CCCS grants conditional approval for Air India, SIA, and Vistara transactions
The parties have proposed commitments specific to each transaction to address competition concerns.
The Competition and Consumer Commission of Singapore (CCCS) has granted conditional approval for three transactions involving Air India, Singapore Airlines (SIA), and Vistara.
The approved transactions include Talace Private Limited's acquisition of Air India's shares and voting rights from the Government of India and the purchase of Air India's 100% stakes in Air India Express Limited and 50% stake in Air India SATS Airport Services Private Limited.
The commission has also approved SIA's acquisition of 25.1% of the enlarged equity capital of Air India.
The proposed commercial cooperation between SIA and the combined entity of Talace, Vistara, and Air India, as outlined in the agreement dated 29 November 2022, has also received conditional approval.
To address competition concerns, CCCS said the parties have proposed commitments specific to each transaction, such as maintaining pre-COVID-19 capacity levels on designated routes, appointing an independent auditor for compliance monitoring, and submitting regular reports to the watchdog.
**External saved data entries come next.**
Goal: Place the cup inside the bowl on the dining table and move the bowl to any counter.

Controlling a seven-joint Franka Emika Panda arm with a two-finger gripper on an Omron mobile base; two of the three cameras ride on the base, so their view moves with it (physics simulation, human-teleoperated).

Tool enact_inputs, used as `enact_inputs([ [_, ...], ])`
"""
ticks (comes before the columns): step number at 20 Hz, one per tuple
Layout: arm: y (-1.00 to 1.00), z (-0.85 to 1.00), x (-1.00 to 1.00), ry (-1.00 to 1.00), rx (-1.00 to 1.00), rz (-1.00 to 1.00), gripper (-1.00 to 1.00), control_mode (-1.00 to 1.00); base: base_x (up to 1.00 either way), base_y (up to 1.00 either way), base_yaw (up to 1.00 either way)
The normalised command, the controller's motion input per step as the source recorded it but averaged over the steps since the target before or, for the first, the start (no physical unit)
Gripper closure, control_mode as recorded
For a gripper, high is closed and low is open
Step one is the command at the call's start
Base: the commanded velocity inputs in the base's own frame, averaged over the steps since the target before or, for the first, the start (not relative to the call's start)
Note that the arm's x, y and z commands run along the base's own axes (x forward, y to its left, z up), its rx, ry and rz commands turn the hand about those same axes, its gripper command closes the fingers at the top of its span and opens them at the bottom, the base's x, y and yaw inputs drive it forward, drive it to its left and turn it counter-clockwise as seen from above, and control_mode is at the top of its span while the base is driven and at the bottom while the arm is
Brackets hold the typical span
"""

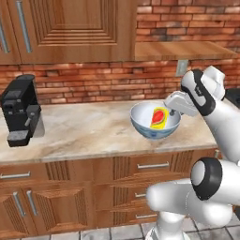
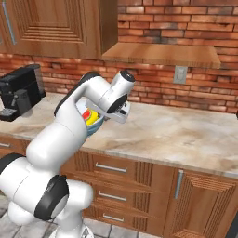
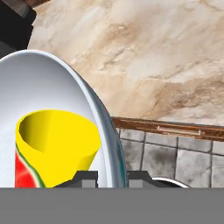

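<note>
Gripper (image 3: 111, 177) was clamped on rim of bowl (image 1: 149, 129), one finger inside, one outside. Bowl was held above counter (image 1: 84, 126), near front edge, by brick wall. Whether bowl touched marble, couldn't tell. Cup (image 1: 159, 117) lay tipped inside bowl, yellow with red watermelon-ish patch. Black coffee machine (image 1: 21, 110) sat further left on counter. No readable brand or writing anywhere.

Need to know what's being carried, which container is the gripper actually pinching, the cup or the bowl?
The bowl: the gripper straddles its rim. The yellow cup merely lies inside it.
</note>
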Motion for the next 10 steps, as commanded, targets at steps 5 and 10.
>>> enact_inputs([
  [5,0.0,0.0,0.0,0.0,0.0,0.0,1.0,1.0,0.6,-0.43,0.01],
  [10,0.0,0.0,0.0,0.0,0.0,0.0,1.0,1.0,0.42,-0.27,0.01],
])
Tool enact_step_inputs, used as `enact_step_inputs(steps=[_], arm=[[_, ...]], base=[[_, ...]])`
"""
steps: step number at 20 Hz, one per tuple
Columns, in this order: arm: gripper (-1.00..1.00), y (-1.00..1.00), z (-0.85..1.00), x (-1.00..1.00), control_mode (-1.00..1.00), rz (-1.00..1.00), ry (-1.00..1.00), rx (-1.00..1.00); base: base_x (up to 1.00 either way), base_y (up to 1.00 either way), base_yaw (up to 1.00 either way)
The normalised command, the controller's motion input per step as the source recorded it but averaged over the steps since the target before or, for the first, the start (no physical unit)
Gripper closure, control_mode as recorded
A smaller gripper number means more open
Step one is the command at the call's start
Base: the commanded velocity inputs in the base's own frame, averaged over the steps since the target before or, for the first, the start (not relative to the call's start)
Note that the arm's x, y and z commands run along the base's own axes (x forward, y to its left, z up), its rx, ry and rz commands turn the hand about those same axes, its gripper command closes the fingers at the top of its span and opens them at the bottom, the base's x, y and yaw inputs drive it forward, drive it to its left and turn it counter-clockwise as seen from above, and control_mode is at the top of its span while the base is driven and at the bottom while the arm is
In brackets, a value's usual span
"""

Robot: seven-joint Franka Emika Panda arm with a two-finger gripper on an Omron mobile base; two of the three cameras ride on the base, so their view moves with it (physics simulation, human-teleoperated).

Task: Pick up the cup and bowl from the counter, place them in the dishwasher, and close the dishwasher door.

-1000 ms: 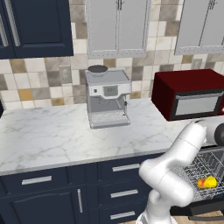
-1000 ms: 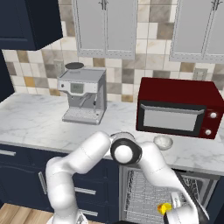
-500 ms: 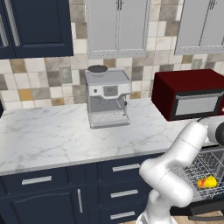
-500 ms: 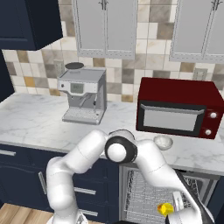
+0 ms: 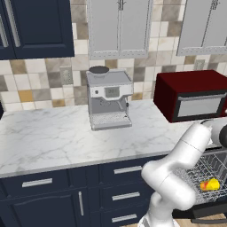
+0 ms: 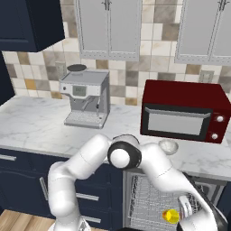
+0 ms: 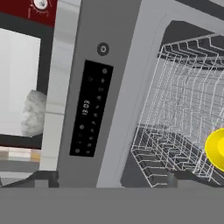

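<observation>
Currently the dishwasher (image 6: 176,203) is seen open beneath the white marble desk (image 5: 53,137), with its grey wire rack (image 7: 183,118) pulled out. A yellow cup (image 6: 170,215) is found lying in that rack, toward its front; it is also seen in the left base view (image 5: 209,184) and at the right edge of the hand view (image 7: 216,148). A whitish-grey bowl (image 6: 168,145) is seen resting on the desk just in front of the dark red microwave (image 6: 182,110), near its right end, above the dishwasher opening. The white arm (image 6: 149,162) is bent down over the rack, and the fingers (image 7: 109,177) are spread wide with nothing held between them, pointed at the black control strip (image 7: 89,109) on the dishwasher's upper edge. A silver coffee machine (image 5: 108,97) is placed on the desk to the left of the microwave, well apart from the bowl. Navy drawers (image 5: 119,190) with silver handles are seen below the desk beside the dishwasher.
</observation>
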Motion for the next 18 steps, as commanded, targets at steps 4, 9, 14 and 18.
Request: enact_step_inputs(steps=[4,9,14,18], arm=[[-1.00,0.00,0.41,0.05,-1.00,0.09,0.00,-0.08],[-1.00,0.08,0.47,0.18,-1.00,-0.01,-0.03,-0.42],[-1.00,0.12,0.53,0.39,-1.00,-0.04,-0.04,-0.52],[-1.00,0.06,0.32,0.61,-1.00,-0.05,0.00,-0.27]], base=[[0.00,0.00,0.00],[0.00,0.00,0.00],[0.00,0.00,0.00],[0.00,0.00,0.00]])
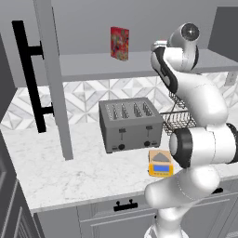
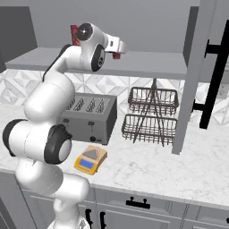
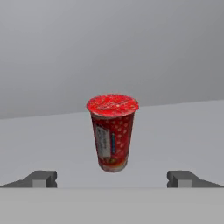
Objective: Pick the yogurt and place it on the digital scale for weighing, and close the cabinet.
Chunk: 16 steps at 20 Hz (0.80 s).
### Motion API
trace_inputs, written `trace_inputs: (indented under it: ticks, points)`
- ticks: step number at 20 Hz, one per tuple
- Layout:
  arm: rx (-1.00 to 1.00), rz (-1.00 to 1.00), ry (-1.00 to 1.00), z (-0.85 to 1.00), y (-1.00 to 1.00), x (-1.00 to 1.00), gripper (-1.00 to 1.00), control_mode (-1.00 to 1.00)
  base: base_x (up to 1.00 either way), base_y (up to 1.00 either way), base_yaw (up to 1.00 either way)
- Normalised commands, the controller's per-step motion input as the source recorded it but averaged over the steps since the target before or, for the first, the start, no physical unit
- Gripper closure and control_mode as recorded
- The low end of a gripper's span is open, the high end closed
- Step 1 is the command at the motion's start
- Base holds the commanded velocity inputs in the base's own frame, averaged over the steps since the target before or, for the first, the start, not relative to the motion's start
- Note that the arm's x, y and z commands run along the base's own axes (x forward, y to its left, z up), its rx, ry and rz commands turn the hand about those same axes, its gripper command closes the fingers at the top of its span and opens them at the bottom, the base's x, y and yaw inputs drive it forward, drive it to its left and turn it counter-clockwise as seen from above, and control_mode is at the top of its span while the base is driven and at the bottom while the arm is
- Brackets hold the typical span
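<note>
Yogurt (image 3: 112, 133) stands upright on the grey cabinet shelf (image 3: 175, 131) in the hand view, straight ahead of the gripper (image 3: 112, 179) and centred between its two dark fingertips (image 3: 41, 178). The jaws stand wide apart, one to each side of the cup, and neither tip touches it. The cup shows a red dotted lid and a label with dark markings down its side.

In the left base view, the arm reaches up to the open cabinet (image 1: 51, 79), whose door with its long black handle (image 1: 29, 76) is swung out well to the left of the hand. A flat red box (image 1: 119, 42) stands on the shelf to the left of the hand. Below the hand, on the marble counter (image 1: 56, 167), sit a grey toaster (image 1: 130, 123) and, nearer the robot, the yellow scale (image 1: 161, 163), partly hidden by the arm. A wire rack (image 1: 179, 118) stands behind the arm.

In the right base view, the hand (image 2: 117, 46) points into the shelf, with a sliver of red just beyond it. The scale (image 2: 90, 159) lies far below, beside the toaster (image 2: 89, 117). The wire rack (image 2: 151, 116) and the other open door's handle (image 2: 214, 80) are off to the right.
</note>
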Motion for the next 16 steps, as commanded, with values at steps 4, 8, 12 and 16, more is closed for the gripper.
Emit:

“Even though a number of competing airlines provide air passenger transport services on these routes, the Parties have sustained substantial market share in recent years,” the watchdog said in a statement.
“CCCS also found that the price and capacity coordination between the parties arising from the confluence of the Transactions would significantly restrict competition on the affected routes,” it added.
Ongoing monitoring and reporting obligations will be in place to uphold compliance with the approved conditions.